O que quero salientar (e é essa a premissa fundamental do que quero transmitir aqui) é que aos olhos de uma professora experiente, a falta de autonomia e criatividade na comunidade escolar, quando comparada com gerações pouco mais velhas, é cada vez mais notória.
Muito honestamente, admito que esta visão da realidade possa estar a ser apenas mais um exemplo do eterno hábito que a geração mais velha tem de criticar a mais nova, ou daquele dogma “no meu tempo é que era” a que todos nós acabamos por sucumbir eventualmente. De facto, é uma hipótese… Por alguma razão se usa o termo “Generation Gap” para descrever este fenómeno. A falha na comunicação entre gerações é algo bastante recorrente na sociedade atual. Telemóveis, computadores, carros, tecnologia em geral, a nossa vida gira à volta disso tudo, e de um dia para o outro tudo muda ou “evolui”, a um ritmo nunca antes visto. Não será, então, motivo de espanto quando um estudante universitário nascido em 2000 tenha tido uma infância completamente diferente da de um adolescente nascido apenas 5 ou 6 anos depois. Tudo isto deve ser tido em consideração quando se ouvem críticas direcionadas a uma geração, vindas de alguém mais velho. Neste texto partilho a minha visão, motivada por relatos de alguém que lidou e continua a lidar com crianças e adolescentes da mesma faixa etária, há mais de 30 anos.

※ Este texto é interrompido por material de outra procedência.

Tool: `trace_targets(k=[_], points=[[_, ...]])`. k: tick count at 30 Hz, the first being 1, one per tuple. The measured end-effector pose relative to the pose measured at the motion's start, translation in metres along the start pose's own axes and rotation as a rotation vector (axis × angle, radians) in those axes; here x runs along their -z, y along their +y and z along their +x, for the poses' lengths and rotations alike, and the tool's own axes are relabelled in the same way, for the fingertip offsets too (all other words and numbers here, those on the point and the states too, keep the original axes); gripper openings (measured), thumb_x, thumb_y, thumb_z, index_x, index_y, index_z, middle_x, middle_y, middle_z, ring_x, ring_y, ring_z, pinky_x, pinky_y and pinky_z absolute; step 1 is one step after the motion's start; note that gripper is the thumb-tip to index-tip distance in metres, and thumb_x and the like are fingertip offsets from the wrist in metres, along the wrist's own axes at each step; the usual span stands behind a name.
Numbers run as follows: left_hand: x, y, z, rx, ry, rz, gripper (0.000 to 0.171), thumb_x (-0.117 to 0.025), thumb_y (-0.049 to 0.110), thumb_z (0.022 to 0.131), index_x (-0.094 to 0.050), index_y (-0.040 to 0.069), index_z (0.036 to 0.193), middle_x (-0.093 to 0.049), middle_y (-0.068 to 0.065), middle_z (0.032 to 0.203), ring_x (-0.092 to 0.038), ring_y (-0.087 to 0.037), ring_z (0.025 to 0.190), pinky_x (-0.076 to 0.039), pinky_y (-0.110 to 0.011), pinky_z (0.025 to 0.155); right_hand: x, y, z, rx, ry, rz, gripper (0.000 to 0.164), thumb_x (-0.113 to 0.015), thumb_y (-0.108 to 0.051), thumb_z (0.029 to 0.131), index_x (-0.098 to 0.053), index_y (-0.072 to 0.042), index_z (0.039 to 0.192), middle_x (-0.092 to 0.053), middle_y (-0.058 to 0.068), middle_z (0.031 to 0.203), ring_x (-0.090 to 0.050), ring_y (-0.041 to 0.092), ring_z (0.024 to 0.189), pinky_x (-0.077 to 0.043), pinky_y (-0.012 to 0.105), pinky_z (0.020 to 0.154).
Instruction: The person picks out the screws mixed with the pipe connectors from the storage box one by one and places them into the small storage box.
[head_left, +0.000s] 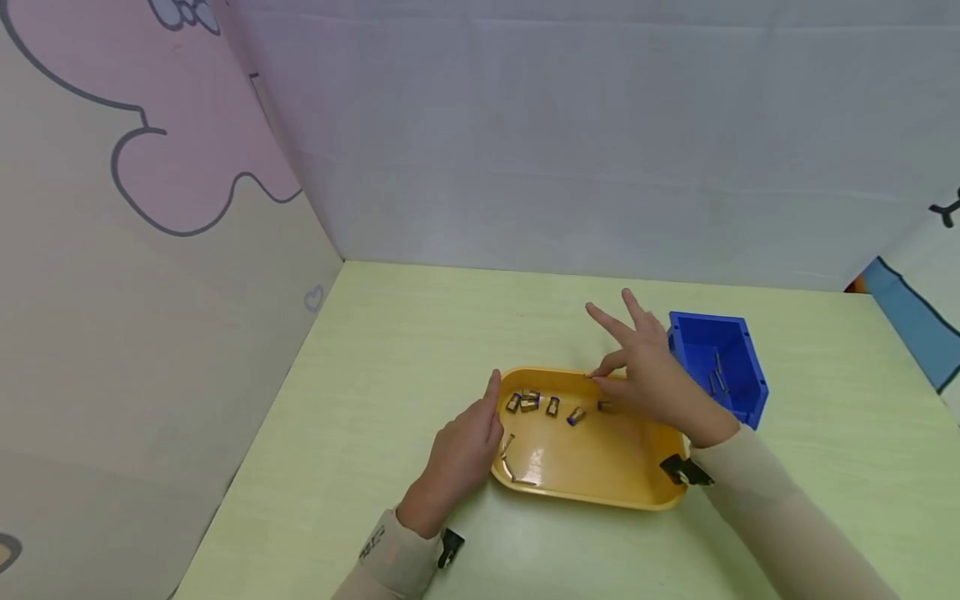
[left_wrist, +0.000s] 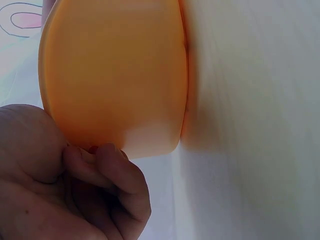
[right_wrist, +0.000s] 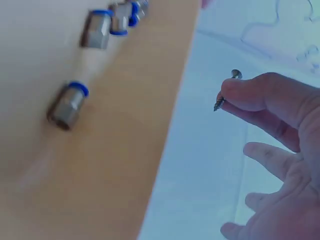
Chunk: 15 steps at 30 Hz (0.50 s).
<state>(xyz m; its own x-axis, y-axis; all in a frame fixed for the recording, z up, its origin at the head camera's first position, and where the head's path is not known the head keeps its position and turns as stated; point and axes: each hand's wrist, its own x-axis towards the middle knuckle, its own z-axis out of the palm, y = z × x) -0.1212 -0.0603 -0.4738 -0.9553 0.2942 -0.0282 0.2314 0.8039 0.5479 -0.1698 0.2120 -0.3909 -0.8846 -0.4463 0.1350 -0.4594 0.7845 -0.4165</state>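
My right hand (head_left: 648, 375) is over the far right part of a yellow tray (head_left: 592, 497). Between its thumb and index finger it pinches a small screw (right_wrist: 219, 103), head up and pointed end down, while the other fingers spread away. My left hand (head_left: 467, 446) grips the tray's left end, its fingers curled against the outer wall in the left wrist view. Several metal tube fittings (head_left: 552, 407) with blue rings lie along the tray's far side. A few screws (head_left: 508, 468) lie near its left end.
Right of the tray, partly behind my right forearm, stands a blue bin (head_left: 753, 367) with several screws (head_left: 718, 373) in it. The light green table (head_left: 420, 317) meets a white cloth wall (head_left: 570, 150) at the back and a printed wall (head_left: 210, 333) on the left.
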Motion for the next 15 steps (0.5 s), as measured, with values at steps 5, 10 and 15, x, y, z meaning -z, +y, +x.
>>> trace_targets(k=[5,10,15], points=[[0.002,0.002,-0.001,-0.006,0.004,-0.003,0.06,-0.041,0.019,0.105,-0.02,0.014,0.161,-0.064,-0.005,0.1,-0.041,-0.014,0.061,-0.038,-0.03,0.052,0.017,0.016,-0.011,-0.033,0.075,0.031,0.005,-0.081,-0.012,0.082,-0.081,-0.007,0.083,-0.032,0.012,0.16,0.007,0.038,0.151,0.0,0.073,0.109],[0.003,0.003,-0.002,-0.006,0.003,0.001,0.06,-0.041,0.019,0.105,-0.019,0.015,0.161,-0.062,-0.005,0.096,-0.038,-0.014,0.058,-0.037,-0.03,0.051,0.03,0.041,-0.024,-0.053,0.183,-0.019,0.003,-0.083,-0.007,0.078,-0.08,-0.006,0.077,-0.036,0.018,0.157,0.003,0.043,0.15,-0.001,0.075,0.107],[0.003,0.004,-0.002,-0.008,0.003,0.009,0.06,-0.041,0.02,0.105,-0.019,0.015,0.161,-0.063,-0.005,0.1,-0.038,-0.013,0.059,-0.036,-0.03,0.051,0.038,0.063,-0.036,-0.155,0.197,-0.017,0.007,-0.082,-0.006,0.08,-0.078,-0.002,0.077,-0.033,0.019,0.158,0.004,0.042,0.15,-0.001,0.077,0.105]])
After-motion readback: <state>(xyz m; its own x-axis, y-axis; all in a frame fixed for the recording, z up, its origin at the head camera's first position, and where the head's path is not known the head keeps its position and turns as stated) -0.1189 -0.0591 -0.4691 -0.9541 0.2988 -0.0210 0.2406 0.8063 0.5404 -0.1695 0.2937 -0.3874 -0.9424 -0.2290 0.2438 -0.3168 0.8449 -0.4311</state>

Mas voltando um pouco atrás, fica-nos a pergunta na cabeça: Porquê?
Porque é que isto acontece? Nos últimos anos o sistema educativo não foi alvo de uma revolução tão significativa assim, e por isso, a meu ver, não se torna um fator determinante. Houve, no entanto, uma evolução tremenda no ramo da tecnologia, a qual eu penso ser a principal causa desta mudança cada vez mais visível.
Essa revolução foi essencial para o nosso desenvolvimento enquanto sociedade e os seus benefícios são incontáveis. A internet, os telemóveis, os computadores, todas estas são ferramentas que melhoram a nossa qualidade de vida, aproximando pessoas, permitindo uma conversa mesmo quando estão em continentes diferentes. Temos atualmente acesso a uma rede de informação, em quantidades tão grandes que nem temos capacidade de imaginar, e que nos chega numa questão de segundos, à distância de um clique. O que está a acontecer agora é que as crianças a chegar à escola são aquelas que lidaram com isso durante toda a sua vida. Muita gente cresceu com internet, mas entre ter um computador partilhado pela família toda e ter um smartphone ou um tablet ao nosso dispor 24 horas por dia, existe uma diferença muito grande.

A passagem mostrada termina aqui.